Why visit the Tunisian Sahara?
Travellers planning to travel to the genuine Sahara Desert are generally looking for an adventurous trip and a unique experience. However, the decisions of where to go, for how long, and with whom, are difficult to make, and that is why I have decided to try to help you, so that you have more up-to-date, practical and relevant information when organising your trip to the Sahara Desert.
I am going to give you 2 reasons why, in my opinion, it is worth choosing to travel to the Sahara Desert in Tunisia instead of Morocco.
1. Less tourists, less 4×4 and more authenticity if you travel to the Sahara Desert in Tunisia.

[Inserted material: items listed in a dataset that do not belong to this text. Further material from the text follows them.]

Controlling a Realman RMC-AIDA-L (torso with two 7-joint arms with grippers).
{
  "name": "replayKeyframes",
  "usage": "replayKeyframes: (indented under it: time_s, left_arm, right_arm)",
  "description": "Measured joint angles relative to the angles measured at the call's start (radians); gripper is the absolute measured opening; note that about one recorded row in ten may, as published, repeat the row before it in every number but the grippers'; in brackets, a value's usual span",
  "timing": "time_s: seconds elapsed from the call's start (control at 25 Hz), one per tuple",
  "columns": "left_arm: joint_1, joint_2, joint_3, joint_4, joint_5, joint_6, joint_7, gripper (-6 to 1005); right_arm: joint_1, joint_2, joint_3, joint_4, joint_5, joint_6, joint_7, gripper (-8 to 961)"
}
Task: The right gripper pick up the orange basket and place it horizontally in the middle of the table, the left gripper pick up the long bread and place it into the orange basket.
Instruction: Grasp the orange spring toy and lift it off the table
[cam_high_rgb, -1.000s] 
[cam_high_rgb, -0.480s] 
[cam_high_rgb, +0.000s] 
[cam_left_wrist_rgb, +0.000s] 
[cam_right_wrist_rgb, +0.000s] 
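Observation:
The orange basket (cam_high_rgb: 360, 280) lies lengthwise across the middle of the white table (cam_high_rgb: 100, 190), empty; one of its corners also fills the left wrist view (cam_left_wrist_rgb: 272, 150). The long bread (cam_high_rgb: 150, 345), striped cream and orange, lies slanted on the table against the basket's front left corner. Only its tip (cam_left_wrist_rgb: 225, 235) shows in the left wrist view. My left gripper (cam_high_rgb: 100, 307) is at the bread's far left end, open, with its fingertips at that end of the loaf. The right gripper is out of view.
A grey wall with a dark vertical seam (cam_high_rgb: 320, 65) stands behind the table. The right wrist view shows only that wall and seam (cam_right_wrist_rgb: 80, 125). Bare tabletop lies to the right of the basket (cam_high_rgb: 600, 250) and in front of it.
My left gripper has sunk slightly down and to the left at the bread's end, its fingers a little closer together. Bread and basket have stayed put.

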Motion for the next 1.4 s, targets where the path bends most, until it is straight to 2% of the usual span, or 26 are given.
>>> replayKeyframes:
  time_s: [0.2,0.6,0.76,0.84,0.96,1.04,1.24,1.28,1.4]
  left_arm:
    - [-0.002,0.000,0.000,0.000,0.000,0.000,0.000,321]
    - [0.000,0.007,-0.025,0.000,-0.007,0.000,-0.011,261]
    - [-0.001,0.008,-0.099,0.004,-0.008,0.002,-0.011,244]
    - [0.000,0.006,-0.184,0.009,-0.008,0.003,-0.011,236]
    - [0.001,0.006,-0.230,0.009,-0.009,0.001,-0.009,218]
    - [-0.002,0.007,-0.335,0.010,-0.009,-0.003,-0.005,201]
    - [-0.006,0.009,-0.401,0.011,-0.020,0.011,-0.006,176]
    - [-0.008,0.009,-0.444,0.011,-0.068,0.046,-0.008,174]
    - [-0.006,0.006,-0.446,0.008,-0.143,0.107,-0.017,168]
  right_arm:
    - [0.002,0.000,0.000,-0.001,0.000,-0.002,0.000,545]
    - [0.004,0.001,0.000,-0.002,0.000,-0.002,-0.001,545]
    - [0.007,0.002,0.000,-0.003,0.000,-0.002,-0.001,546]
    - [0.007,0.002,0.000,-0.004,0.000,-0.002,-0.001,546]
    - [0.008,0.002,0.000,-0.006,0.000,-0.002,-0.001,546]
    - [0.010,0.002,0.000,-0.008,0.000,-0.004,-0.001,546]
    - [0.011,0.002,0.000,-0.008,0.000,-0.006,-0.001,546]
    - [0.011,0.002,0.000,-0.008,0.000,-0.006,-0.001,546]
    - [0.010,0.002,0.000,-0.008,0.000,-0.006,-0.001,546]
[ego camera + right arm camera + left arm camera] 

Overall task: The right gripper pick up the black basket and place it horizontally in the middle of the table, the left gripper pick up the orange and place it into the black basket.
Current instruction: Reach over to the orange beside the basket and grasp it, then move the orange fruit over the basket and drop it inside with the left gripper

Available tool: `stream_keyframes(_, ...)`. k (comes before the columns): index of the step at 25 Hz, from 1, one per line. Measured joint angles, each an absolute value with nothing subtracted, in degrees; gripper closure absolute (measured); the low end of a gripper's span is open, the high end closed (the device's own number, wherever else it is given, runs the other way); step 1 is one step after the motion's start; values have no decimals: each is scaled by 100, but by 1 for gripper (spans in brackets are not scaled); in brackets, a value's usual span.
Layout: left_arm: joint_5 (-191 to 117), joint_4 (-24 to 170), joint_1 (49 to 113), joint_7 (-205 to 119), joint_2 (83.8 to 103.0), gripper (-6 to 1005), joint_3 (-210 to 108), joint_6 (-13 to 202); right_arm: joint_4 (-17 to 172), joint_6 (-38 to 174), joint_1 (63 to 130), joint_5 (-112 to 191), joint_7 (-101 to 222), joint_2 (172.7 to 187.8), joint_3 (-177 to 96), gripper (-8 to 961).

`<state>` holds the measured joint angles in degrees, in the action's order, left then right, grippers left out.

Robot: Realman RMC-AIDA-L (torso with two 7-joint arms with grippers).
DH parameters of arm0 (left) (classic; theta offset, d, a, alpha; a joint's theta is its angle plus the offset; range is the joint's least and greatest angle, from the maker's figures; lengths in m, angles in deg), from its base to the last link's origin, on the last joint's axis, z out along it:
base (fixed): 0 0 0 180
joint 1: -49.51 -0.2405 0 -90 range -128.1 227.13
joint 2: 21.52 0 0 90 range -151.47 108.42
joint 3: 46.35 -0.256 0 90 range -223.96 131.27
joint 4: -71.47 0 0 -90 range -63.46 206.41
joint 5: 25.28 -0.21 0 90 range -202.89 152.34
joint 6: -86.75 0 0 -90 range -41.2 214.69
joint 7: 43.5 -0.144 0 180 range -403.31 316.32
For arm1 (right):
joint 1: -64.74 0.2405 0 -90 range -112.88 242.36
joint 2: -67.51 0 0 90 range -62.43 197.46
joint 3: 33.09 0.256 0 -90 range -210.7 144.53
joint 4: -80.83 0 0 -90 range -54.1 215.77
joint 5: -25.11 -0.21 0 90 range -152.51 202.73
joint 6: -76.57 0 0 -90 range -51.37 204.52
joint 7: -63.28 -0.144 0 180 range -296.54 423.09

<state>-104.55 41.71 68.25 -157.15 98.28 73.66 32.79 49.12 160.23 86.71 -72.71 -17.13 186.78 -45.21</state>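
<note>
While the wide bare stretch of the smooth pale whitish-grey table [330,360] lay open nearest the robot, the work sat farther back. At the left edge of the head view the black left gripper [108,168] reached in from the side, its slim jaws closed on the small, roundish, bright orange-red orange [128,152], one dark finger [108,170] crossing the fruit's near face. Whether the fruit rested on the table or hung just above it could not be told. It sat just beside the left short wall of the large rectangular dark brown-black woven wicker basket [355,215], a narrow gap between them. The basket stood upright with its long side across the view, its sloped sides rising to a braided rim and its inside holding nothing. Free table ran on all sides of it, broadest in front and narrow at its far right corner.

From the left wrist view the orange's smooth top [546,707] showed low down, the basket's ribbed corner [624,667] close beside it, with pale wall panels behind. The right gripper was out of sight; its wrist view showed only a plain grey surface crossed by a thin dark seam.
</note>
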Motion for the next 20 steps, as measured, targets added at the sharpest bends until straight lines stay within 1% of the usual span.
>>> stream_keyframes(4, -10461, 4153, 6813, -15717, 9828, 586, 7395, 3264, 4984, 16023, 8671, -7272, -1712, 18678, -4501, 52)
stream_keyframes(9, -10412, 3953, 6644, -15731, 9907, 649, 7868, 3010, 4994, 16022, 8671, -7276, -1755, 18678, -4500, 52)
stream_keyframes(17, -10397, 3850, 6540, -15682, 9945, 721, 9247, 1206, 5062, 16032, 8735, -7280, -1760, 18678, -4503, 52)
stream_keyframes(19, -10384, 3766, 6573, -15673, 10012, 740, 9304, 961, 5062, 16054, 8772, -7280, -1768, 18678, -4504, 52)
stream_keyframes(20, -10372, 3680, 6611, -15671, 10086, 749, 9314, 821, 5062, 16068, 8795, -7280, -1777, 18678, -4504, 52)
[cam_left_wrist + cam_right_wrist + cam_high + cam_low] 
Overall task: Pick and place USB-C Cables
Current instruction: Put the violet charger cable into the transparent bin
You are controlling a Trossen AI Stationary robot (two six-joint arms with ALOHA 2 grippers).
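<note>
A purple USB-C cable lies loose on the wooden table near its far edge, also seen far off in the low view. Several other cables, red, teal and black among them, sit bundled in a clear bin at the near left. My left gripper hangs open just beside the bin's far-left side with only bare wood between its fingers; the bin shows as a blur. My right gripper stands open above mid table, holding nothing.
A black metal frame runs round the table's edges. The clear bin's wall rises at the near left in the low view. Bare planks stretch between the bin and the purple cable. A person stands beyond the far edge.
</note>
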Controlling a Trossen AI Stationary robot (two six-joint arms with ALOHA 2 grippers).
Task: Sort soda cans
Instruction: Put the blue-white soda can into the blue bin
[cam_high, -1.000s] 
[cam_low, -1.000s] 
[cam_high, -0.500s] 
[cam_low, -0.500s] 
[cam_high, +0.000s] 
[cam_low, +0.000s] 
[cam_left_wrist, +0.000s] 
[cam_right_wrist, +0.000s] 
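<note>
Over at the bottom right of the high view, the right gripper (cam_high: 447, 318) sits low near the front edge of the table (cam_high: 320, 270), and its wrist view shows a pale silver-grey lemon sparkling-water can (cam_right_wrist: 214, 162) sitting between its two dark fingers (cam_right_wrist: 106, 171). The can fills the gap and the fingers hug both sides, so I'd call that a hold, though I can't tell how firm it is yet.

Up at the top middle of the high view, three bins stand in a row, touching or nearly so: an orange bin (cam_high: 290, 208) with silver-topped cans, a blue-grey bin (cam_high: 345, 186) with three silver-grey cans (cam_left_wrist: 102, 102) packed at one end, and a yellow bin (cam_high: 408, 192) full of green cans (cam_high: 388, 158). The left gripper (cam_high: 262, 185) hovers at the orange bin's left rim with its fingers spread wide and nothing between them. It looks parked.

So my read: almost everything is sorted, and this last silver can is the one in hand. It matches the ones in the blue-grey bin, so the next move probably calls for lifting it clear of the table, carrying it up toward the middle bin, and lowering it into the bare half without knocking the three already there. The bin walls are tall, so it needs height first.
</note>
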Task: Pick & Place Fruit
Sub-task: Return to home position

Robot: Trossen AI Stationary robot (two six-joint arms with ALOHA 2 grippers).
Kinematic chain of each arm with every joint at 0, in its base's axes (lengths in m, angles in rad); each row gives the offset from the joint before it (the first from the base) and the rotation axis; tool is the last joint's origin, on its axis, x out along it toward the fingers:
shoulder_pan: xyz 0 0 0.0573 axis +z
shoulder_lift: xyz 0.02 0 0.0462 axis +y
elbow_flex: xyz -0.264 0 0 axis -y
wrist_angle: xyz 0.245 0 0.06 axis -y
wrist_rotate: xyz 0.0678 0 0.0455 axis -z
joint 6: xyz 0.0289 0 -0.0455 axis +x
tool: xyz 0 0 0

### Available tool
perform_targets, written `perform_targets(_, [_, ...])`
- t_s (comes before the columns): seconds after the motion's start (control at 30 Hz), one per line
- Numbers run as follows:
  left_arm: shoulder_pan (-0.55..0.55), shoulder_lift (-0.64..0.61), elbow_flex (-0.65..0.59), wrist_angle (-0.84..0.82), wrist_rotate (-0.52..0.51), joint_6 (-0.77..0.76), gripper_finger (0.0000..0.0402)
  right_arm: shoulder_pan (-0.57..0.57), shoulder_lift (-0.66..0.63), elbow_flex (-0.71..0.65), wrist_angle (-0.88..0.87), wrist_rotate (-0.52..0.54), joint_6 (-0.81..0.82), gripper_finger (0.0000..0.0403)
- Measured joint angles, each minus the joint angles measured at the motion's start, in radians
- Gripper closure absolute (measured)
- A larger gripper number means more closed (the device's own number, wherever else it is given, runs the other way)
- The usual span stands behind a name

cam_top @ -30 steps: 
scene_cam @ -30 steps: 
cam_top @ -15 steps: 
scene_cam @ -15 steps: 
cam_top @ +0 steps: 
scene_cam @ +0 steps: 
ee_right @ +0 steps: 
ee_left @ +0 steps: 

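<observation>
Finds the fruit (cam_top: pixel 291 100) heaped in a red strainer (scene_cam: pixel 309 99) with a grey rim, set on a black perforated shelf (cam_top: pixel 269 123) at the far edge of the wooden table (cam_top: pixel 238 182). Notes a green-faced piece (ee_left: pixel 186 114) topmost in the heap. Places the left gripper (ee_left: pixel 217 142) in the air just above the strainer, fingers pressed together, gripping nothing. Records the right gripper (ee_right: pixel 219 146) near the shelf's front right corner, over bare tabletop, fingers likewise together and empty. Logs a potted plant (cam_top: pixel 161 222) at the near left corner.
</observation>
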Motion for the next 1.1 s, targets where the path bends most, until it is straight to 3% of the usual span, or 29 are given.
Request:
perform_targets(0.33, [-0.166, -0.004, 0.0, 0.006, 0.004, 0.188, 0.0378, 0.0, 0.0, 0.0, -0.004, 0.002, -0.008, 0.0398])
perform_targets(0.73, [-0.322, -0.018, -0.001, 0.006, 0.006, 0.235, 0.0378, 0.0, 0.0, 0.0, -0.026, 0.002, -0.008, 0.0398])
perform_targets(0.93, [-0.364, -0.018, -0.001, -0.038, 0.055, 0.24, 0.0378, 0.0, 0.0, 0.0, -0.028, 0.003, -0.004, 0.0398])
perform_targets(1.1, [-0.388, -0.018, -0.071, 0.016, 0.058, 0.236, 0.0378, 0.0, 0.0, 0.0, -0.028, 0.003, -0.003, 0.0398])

For the European audience, especially nowadays, the Sahara Desert in Morocco is better known and more developed for tourism than the Sahara Desert in Tunisia. However, this can also be a reason to choose the Sahara Desert in Tunisia, if you are looking to get away from the masses and want to visit quiet places where you want to meet nature and local people, and not compatriots from your own country or even city.
I guess you already know that when you arrive in Marrakech from your home city, you will still need to take almost 10 hours by 4X4 just to get to Merzouga, considered as the real gateway to the Sahara desert in Morocco. In the case of the Tunisian Sahara, you save yourself many hours of 4X4 in transit with the boredom and fatigue that this can entail.
2. In Tunisia you will find a greater variety of Sahara desert landscapes.
As I mention on this page of this website, only in the Sahara desert of Tunisia will you be lucky enough to experience the two main types of desert, one the erg, to the east, which is a desert that everyone imagines with large dunes of fine sand that can reach up to 250 metres high – the Great Erg Oriental – and the reg, then to the west, composed this time of mountainous rocks polished by the sand-laden wind, the “djebel Dahar”.
In short, we will show you the Sahara desert of Tunisia in magnificent “Dar” (in Morocco they say “Riad”) or typical troglodyte houses where you will spend the night, as well as the different shapes of the Sahara desert, sleeping under a traditional tent (jaima) under the stars of an incredibly clear sky to the rhythm of the music of our experienced guides without forgetting the wonderful and refreshing oasis, and finally some villages of Berber origin and all this in a very reduced space of time of only 8 days and 7 nights.